- **Exercise aim**
Retype only the lines below from the one with "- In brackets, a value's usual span" to the one with "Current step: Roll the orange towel", inclusive, skipping every image.

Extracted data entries
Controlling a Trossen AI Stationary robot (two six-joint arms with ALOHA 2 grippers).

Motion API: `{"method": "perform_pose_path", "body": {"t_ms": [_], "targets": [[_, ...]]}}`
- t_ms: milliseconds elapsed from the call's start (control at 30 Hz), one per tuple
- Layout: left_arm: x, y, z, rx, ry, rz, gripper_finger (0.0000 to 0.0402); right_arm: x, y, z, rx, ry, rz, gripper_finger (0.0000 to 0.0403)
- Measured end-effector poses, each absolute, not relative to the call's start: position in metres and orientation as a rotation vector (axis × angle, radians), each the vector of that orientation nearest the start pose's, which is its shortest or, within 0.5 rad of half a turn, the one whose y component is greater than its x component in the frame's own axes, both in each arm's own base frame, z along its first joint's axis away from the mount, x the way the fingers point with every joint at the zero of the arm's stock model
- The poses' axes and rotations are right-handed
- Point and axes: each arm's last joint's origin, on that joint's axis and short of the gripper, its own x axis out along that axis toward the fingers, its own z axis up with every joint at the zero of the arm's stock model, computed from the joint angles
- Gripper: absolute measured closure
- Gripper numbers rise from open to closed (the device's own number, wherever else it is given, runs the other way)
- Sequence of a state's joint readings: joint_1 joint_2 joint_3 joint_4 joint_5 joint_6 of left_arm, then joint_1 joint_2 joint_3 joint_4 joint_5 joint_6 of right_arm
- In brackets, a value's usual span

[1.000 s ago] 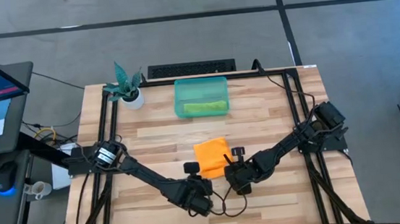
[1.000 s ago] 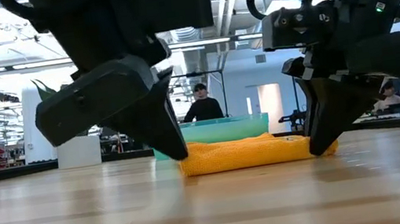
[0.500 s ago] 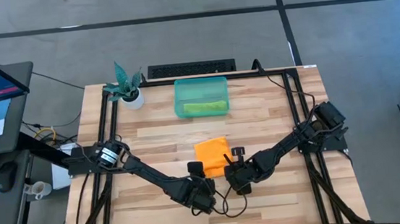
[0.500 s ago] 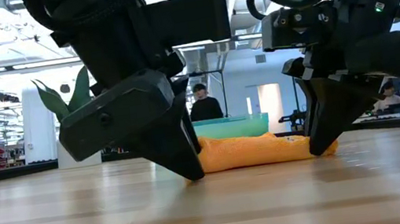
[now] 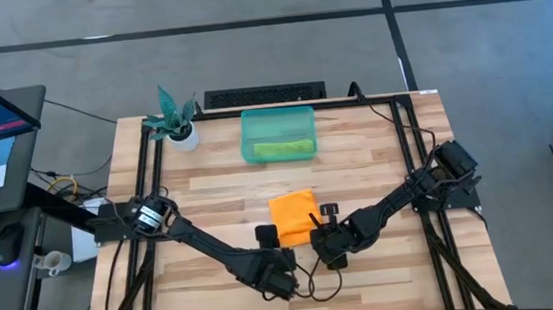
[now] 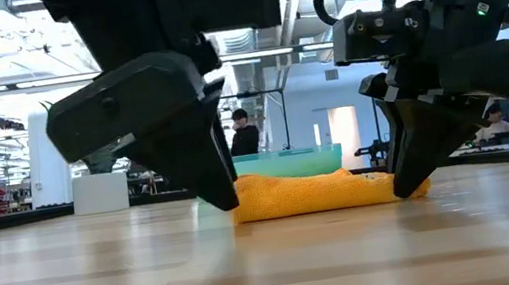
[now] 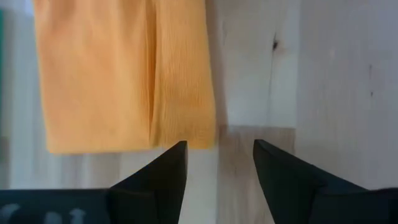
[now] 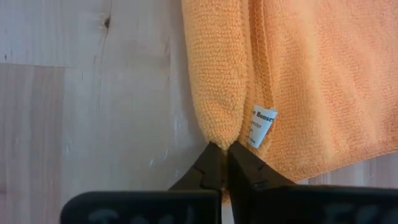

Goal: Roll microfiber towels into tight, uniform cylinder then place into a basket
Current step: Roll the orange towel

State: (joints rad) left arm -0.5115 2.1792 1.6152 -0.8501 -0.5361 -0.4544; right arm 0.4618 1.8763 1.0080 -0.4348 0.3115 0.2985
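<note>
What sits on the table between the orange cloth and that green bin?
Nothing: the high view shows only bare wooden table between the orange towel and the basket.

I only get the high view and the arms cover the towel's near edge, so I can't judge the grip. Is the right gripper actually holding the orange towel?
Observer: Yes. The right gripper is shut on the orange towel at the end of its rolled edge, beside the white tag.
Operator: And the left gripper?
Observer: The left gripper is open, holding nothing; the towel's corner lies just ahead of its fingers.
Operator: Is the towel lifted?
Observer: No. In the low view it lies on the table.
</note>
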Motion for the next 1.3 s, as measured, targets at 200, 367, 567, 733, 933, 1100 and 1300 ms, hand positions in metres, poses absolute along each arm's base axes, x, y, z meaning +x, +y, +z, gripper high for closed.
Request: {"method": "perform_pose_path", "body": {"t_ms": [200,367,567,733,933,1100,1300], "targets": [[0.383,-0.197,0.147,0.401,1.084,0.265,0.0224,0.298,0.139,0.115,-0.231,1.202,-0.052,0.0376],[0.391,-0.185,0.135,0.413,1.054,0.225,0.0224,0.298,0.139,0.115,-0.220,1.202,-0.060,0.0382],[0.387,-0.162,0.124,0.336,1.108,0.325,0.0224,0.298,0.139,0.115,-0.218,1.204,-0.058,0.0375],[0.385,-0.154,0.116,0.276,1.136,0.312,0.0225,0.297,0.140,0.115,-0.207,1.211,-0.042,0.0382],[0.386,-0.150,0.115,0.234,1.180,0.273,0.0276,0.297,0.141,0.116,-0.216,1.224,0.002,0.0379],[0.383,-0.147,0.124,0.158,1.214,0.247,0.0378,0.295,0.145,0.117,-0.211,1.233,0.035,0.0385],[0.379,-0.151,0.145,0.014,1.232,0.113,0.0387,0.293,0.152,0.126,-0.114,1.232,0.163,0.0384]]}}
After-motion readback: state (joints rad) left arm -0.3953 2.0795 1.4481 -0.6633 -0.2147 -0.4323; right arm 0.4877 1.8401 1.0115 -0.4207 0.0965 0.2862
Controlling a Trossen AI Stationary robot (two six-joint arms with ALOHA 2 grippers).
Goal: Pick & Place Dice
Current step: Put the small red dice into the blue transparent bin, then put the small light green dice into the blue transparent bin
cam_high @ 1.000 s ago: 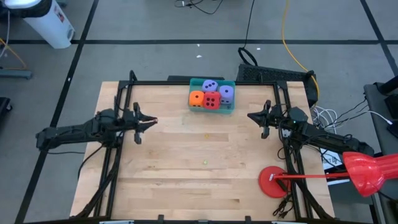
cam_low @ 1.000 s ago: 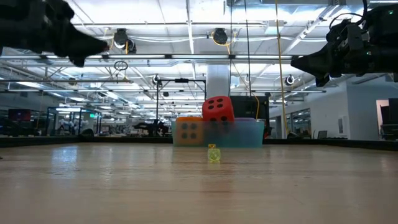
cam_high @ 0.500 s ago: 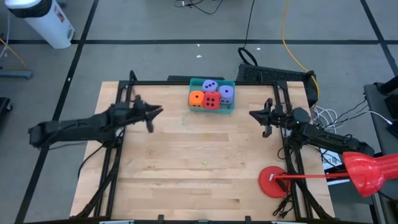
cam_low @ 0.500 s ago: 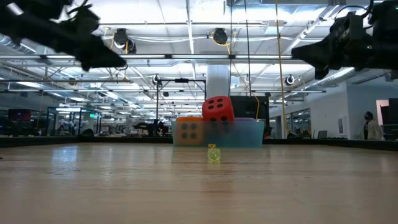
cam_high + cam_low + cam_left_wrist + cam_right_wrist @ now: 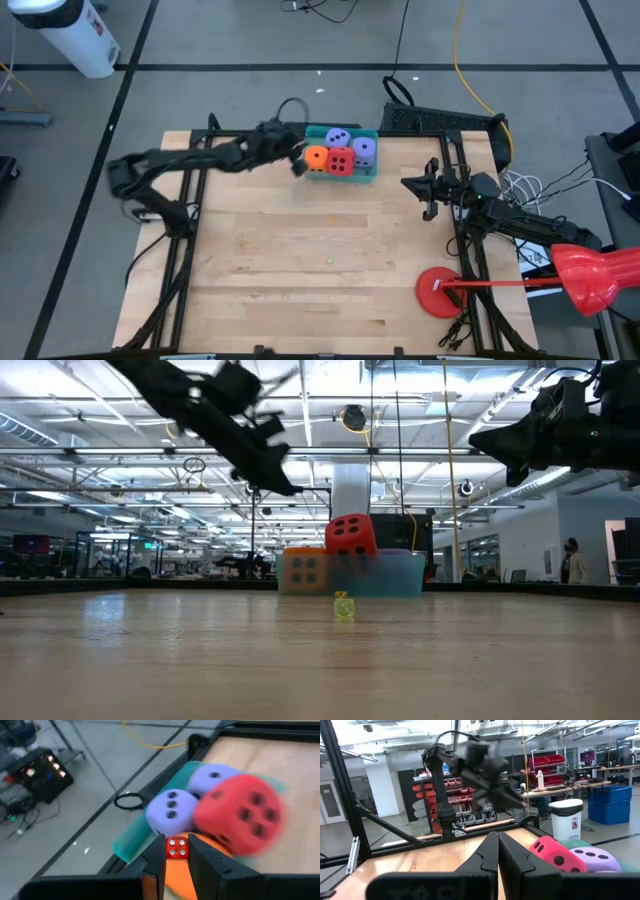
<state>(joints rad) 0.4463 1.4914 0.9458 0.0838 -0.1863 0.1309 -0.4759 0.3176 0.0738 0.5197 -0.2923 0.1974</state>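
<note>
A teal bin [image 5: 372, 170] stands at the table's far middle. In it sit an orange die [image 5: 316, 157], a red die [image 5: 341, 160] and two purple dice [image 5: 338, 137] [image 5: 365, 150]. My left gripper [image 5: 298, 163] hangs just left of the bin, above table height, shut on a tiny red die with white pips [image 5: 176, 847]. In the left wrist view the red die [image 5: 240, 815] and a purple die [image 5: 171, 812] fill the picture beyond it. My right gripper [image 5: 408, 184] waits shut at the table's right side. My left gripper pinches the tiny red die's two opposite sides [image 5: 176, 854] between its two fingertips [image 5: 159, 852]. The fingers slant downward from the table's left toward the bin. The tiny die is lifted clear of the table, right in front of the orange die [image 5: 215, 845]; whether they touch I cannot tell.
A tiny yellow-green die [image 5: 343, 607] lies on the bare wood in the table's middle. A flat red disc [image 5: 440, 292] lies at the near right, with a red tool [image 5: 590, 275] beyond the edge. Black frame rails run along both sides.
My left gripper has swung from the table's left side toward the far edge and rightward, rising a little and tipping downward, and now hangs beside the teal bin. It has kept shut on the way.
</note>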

- **Solution**
- In brackets, a value's usual span

[1.000 s ago] 
[1.000 s ago] 
[0.500 s ago] 
[0.500 s ago] 
[now] 
[now] 
[now] 
[now] 

Goal: Roll microfiber towels into tight, uniform cylinder then place into a basket
Current step: Roll the orange towel

This response is complete, and nothing else is pending.